# Why did my EBR's start eating their eggs?



## angelcraze (Aug 31, 2013)

I am so frustrated with these fish. They are beautiful, and I think cuz they are so pricey and have a short lifespan, I am determined to get fry and grow them out. I have had the pair for ~6 months and they have spawned ~8 times. I was trying to let them raise the fry themselves because I read their parenting was crucial to the survival of the fry. For the first few spawns, they were tankmates with 8 month old angelfish who didn't seem to bother with them spawning, or take any interest in the eggs. The eggs would stay there, on the rock, until they were about to hatch, then they would disappear. All of them. 

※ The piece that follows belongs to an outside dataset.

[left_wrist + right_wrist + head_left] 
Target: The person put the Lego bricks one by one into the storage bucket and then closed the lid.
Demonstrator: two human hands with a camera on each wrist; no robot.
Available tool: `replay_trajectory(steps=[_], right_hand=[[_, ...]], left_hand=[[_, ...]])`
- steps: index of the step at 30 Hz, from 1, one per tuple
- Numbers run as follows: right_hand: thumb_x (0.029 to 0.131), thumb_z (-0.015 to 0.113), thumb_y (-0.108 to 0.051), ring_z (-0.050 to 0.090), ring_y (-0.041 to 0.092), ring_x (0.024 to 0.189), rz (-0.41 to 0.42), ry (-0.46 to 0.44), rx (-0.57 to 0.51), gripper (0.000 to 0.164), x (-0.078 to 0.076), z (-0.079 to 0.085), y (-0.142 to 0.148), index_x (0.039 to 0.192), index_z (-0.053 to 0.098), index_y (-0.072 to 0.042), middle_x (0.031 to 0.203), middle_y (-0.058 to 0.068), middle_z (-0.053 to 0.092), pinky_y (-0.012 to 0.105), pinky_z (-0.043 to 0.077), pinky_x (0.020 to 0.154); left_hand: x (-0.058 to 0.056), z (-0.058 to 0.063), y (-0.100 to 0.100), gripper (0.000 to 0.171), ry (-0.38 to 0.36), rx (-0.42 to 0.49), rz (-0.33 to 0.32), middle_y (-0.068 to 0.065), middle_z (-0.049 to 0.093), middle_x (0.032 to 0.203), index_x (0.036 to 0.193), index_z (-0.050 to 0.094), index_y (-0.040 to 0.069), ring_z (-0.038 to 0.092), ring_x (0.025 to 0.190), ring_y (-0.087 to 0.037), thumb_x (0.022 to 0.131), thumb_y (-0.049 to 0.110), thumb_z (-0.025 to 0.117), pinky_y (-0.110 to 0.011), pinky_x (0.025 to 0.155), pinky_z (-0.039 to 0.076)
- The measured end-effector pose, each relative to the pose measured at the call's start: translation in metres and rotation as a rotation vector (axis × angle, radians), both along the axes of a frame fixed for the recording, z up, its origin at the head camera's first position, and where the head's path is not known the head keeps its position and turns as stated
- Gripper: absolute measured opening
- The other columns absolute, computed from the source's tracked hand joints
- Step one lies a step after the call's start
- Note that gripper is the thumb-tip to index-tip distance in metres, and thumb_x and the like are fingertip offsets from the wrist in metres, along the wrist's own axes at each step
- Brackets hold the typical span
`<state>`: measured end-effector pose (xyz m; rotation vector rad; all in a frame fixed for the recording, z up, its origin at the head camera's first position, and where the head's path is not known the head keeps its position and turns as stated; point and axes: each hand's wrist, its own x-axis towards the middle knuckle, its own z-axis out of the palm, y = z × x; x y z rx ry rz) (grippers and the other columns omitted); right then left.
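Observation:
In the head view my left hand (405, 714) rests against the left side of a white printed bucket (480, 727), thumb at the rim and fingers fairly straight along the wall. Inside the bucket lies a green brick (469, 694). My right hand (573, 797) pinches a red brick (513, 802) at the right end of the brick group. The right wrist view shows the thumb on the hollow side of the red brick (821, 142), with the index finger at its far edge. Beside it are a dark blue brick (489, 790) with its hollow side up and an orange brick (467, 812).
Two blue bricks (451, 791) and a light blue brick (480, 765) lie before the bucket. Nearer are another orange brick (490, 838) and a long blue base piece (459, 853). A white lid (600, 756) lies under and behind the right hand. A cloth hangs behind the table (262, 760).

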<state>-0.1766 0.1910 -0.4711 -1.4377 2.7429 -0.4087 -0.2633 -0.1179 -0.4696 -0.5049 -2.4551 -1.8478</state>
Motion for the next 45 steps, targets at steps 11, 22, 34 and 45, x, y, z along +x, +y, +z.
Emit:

Some were infertile, some were developing. They never had a huge spawn, maybe 20-50 eggs max. I then took out the angels and gave them the whole tank. They have started to spawn more often, I think. The first time they spawned, tankmate-free, the eggs were eaten (or moved) just disappeared right before hatching. The second time tankmate-free, they ate them the next day. Again, the last time, they ate them overnight.

I know they are fertile, I have hatched one when I had the angels in there by stealing the eggs with a turkey baster and hatching it in a brine shrimp net. I added it with the angelfry I had the same age, and it never made it, I guess. I tried stealing the whole rock and putting it in a net and the eggs succombmed to fungus. 

Either way, the parents are not good at removing the unfertilized eggs, and I have never seen wigglers with them, but I have definitely seen 'good' eggs just prior to hatching.

I am so frustrated and want to breed these guys so badly, idk if I should just grab the rock just after they spawn next time and it in methylene blue or what? Try the brine shrimp net thing again with a powerhead blowing softly on them? 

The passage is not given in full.